Your answer must be the lines from the first record through the line that contains "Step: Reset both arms", copied exactly and without any pictures.

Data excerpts
****

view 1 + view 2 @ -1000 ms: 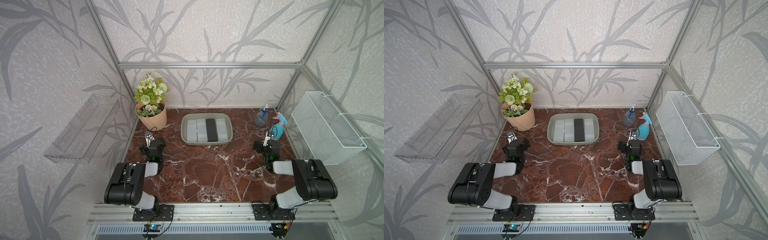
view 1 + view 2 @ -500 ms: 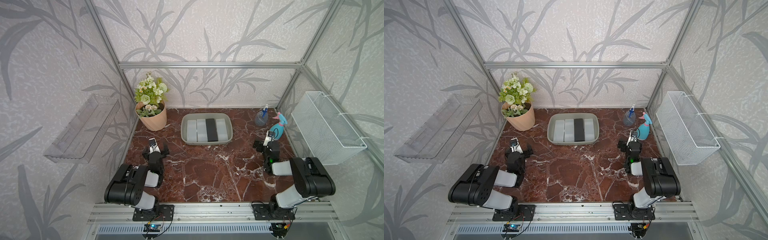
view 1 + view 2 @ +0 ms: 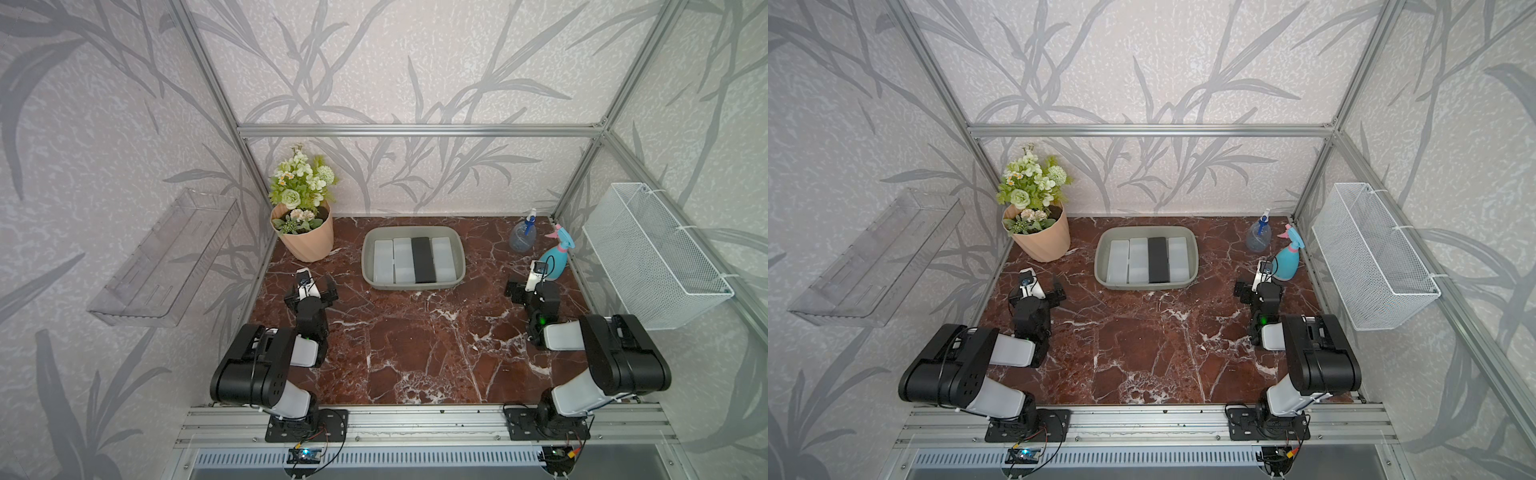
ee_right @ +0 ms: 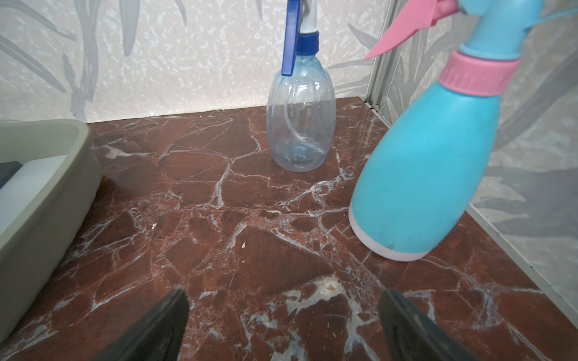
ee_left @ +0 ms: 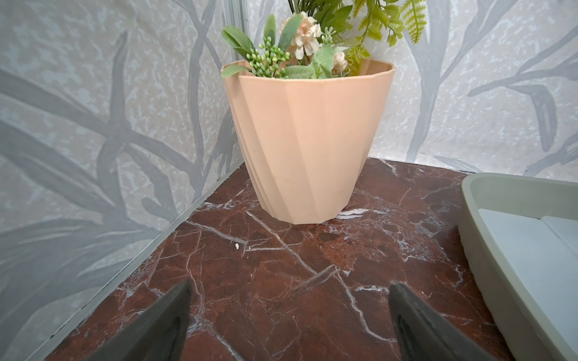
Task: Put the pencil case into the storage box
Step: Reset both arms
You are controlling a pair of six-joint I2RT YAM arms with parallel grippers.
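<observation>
The grey-green storage box (image 3: 366,266) (image 3: 1099,266) stands at the back middle of the marble table. Several pencil cases lie side by side in it: a black one (image 3: 423,259) among white ones (image 3: 383,261). My left gripper (image 3: 309,293) (image 5: 289,286) hovers open and empty over bare marble, left of the box, whose rim (image 5: 469,237) shows in the left wrist view. My right gripper (image 3: 534,287) (image 4: 282,291) is open and empty too, to the right of the box wall (image 4: 47,200).
A peach flower pot (image 3: 305,239) (image 5: 306,140) stands ahead of the left gripper. A clear spray bottle (image 3: 522,237) (image 4: 300,115) and a blue one (image 3: 557,257) (image 4: 425,175) stand near the right gripper. A clear tray (image 3: 166,257) and a wire basket (image 3: 652,257) hang on the side walls.
The left arm's forearm has settled nearer the front and its gripper has shifted slightly right. The right arm has barely moved. Both grippers stay open.
</observation>
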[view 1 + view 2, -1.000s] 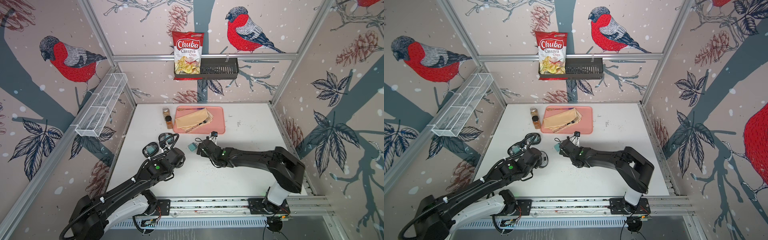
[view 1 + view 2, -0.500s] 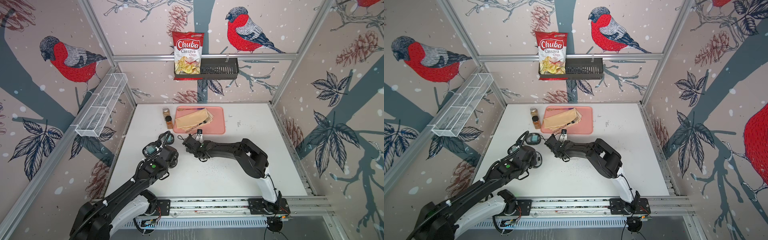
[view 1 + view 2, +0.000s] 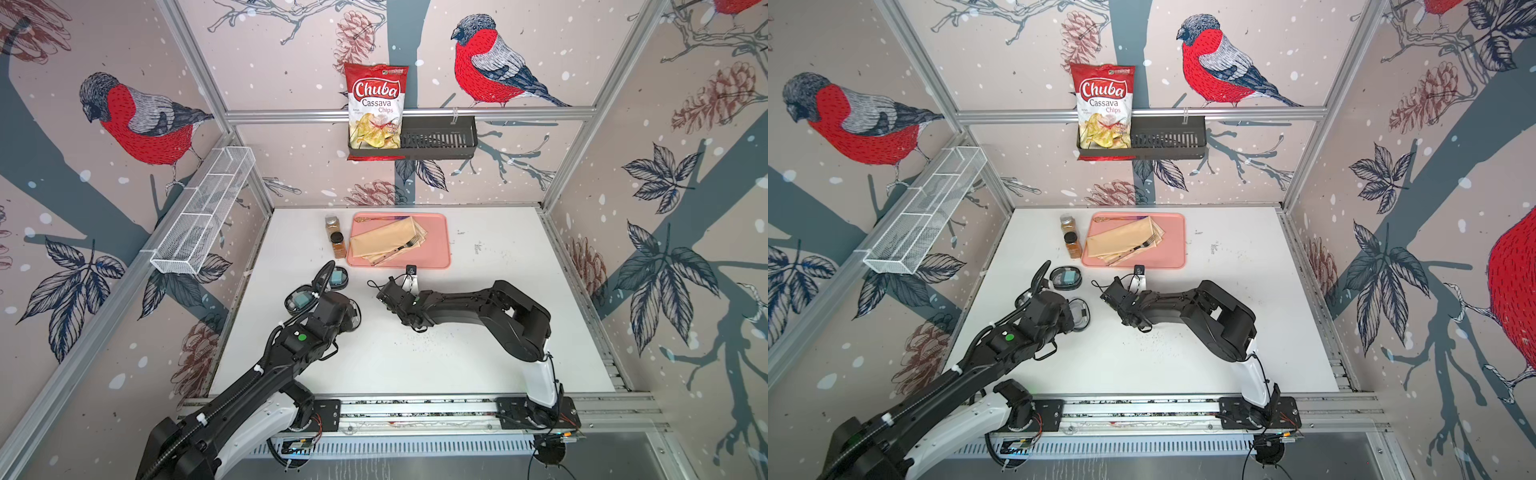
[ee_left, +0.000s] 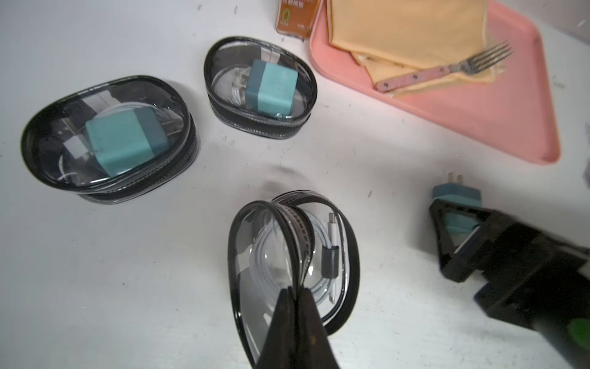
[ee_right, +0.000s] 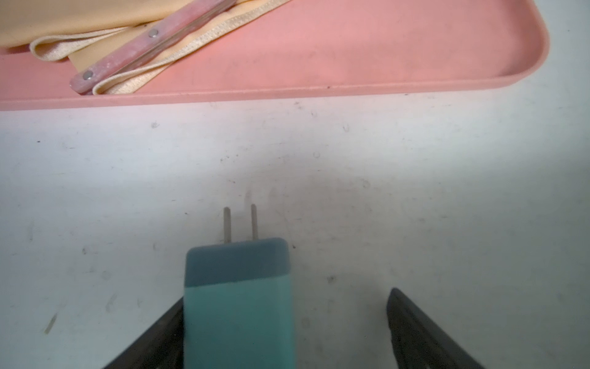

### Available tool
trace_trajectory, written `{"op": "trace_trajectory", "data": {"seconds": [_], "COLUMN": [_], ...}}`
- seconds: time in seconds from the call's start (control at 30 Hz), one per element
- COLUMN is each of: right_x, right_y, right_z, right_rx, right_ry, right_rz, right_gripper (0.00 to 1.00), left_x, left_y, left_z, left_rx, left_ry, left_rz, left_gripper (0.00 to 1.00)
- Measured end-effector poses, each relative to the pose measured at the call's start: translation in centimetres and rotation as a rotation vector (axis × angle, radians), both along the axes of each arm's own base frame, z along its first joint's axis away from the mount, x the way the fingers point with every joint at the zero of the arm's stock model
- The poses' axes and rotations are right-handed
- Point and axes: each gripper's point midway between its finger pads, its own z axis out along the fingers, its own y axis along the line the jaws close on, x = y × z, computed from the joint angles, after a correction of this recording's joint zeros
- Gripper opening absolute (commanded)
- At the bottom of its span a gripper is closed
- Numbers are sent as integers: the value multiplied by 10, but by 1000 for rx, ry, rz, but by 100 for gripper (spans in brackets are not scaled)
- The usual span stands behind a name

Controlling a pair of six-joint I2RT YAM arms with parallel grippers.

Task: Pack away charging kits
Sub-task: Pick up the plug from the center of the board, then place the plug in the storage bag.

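- Progress: two of the three kits look packed. The third is judged half done, since its adapter is not yet in.
- Upper closed case (image 3: 338, 277): left of frame centre in a top view, just below the spice jars (image 3: 337, 243). Its lid is down, and the upper adapter (image 4: 271, 89) lies on a white coil inside.
- Lower closed case (image 3: 300, 300): down-left of the upper one, close beside the left arm. Its lid is down, and the lower adapter (image 4: 124, 140) lies on a coil inside.
- Open case (image 3: 1079, 313): just right of the left wrist in a top view. It holds only the coiled cable (image 4: 316, 230), and its clear lid (image 4: 265, 271) is raised on edge.
- Left gripper (image 4: 295, 292): the fingers are pressed together, pinching the clear lid's rim and holding it up.
- Loose adapter (image 5: 238, 303): it lies on the table (image 3: 478, 332), apart from the open case, with its prongs toward the pink tray (image 3: 440, 259).
- Right gripper (image 5: 285, 297): the jaws are spread around the loose adapter. One finger touches it and the other stands clear, so nothing is clamped.
- Remaining, by judgement: grip the loose adapter, set it in the open case and close the lid.
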Motion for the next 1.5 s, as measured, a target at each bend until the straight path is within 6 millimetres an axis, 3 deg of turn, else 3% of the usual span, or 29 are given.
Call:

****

### RESULT OF THE EXERCISE
view 1 + view 2 @ -1000 ms: 
view 1 + view 2 @ -500 ms: 
view 1 + view 2 @ +0 ms: 
ee_right @ +0 ms: 
ee_left @ +0 ms: 
Task: Put the pencil case into the storage box
Step: Reset both arms

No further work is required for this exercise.